Segment Start: Material provided

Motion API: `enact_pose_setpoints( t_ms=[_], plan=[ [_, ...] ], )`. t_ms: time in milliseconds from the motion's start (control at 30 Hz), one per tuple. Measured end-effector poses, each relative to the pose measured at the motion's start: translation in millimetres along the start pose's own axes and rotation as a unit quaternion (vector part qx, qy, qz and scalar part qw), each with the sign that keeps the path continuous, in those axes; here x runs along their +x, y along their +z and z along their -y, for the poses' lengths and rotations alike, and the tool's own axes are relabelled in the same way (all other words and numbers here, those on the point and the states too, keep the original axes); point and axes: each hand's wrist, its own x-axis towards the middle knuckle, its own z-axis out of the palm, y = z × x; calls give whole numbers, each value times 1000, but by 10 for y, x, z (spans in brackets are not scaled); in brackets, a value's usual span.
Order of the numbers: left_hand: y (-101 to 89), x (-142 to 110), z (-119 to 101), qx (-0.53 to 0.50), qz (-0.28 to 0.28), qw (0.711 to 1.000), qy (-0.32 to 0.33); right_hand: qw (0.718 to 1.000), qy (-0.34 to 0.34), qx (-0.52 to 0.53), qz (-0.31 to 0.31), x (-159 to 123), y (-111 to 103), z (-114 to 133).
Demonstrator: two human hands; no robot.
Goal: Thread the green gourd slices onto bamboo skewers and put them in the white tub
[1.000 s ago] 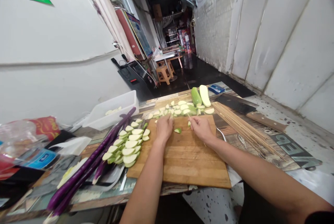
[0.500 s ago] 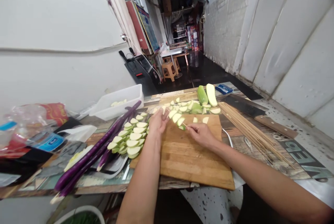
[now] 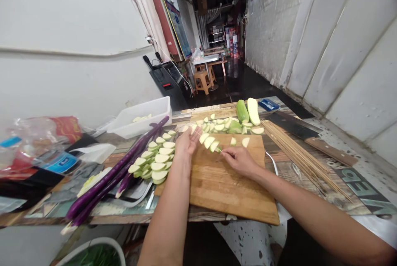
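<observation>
My right hand (image 3: pixel 238 159) pinches the near end of a thin wooden skewer above the cutting board (image 3: pixel 229 187). Several half-round zucchini slices (image 3: pixel 209 142) are threaded on the skewer. By its far end is my left hand (image 3: pixel 187 142), palm turned inward and fingers stretched out; part of it is hidden. A pile of loaded skewers with zucchini slices (image 3: pixel 159 166) lies on a tray left of my left forearm. Loose cut slices (image 3: pixel 219 127) are strewn along the far edge of the board, beside a zucchini half (image 3: pixel 253 111) with its pale face showing.
Long purple eggplants (image 3: pixel 118 169) lie to the left, near a white plastic bin (image 3: pixel 142 116). Bare bamboo skewers (image 3: pixel 294 154) and a cleaver (image 3: pixel 310 136) lie on the right. A blue item (image 3: pixel 268 105) is at the back. Plastic bags (image 3: pixel 46 142) crowd the left end.
My left hand's fingers have opened out beside the skewer's far end. The skewer and its slices stay over the board in my right hand. The view has shifted slightly.
</observation>
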Motion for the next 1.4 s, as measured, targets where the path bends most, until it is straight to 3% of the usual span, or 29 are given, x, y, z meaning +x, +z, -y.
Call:
enact_pose_setpoints(
  t_ms=[933,1400],
  plan=[
    [-26,29,18,36,7,999,-9,1000,-2,-17,2,5,8,-32],
    [-11,-9,28,68,12,997,18,1000,7,-23,11,15,-5,-11]
  ],
)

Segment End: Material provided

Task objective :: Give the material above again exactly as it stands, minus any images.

Output of the task ::
Motion API: `enact_pose_setpoints( t_ms=[_], plan=[ [_, ...] ], )`. t_ms: time in milliseconds from the motion's start (control at 30 Hz), one per tuple. Measured end-effector poses, each relative to the pose measured at the motion's start: translation in millimetres along the start pose's own axes and rotation as a unit quaternion (vector part qx, qy, qz and scalar part qw), each with the sign that keeps the path continuous, in those axes; here x runs along their +x, y along their +z and z along their -y, for the poses' lengths and rotations alike, and the tool's own axes are relabelled in the same way (all other words and numbers here, those on the point and the states too, keep the original axes); point and axes: each hand's wrist, its own x-axis towards the middle knuckle, its own z-axis out of the palm, y = z × x; calls give whole numbers, each value times 1000, but by 10 for y, x, z (spans in brackets are not scaled); in brackets, a value's usual span.
Order of the numbers: left_hand: y (-101 to 89), x (-142 to 110), z (-119 to 101), qx (-0.53 to 0.50), qz (-0.28 to 0.28), qw (0.711 to 1.000), qy (-0.32 to 0.33); right_hand: qw (0.718 to 1.000), qy (-0.34 to 0.34), qx (-0.52 to 0.53), qz (-0.31 to 0.31), x (-159 to 123), y (-111 to 103), z (-114 to 133).
Demonstrator: two human hands; no robot.
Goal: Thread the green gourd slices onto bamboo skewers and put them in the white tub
[1.000 s ago] 
[0.500 s ago] 
[now] 
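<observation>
My right hand (image 3: pixel 238 159) pinches the near end of a thin wooden skewer above the cutting board (image 3: pixel 229 187). Several half-round zucchini slices (image 3: pixel 209 142) are threaded on the skewer. By its far end is my left hand (image 3: pixel 187 142), palm turned inward and fingers stretched out; part of it is hidden. A pile of loaded skewers with zucchini slices (image 3: pixel 159 166) lies on a tray left of my left forearm. Loose cut slices (image 3: pixel 219 127) are strewn along the far edge of the board, beside a zucchini half (image 3: pixel 253 111) with its pale face showing.
Long purple eggplants (image 3: pixel 118 169) lie to the left, near a white plastic bin (image 3: pixel 142 116). Bare bamboo skewers (image 3: pixel 294 154) and a cleaver (image 3: pixel 310 136) lie on the right. A blue item (image 3: pixel 268 105) is at the back. Plastic bags (image 3: pixel 46 142) crowd the left end.
My left hand's fingers have opened out beside the skewer's far end. The skewer and its slices stay over the board in my right hand. The view has shifted slightly.
</observation>
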Motion for the next 1.4 s, as measured, targets where the path bends most, until it is straight to 3% of the usual span, or 29 are given, x, y, z meaning +x, +z, -y.
Call:
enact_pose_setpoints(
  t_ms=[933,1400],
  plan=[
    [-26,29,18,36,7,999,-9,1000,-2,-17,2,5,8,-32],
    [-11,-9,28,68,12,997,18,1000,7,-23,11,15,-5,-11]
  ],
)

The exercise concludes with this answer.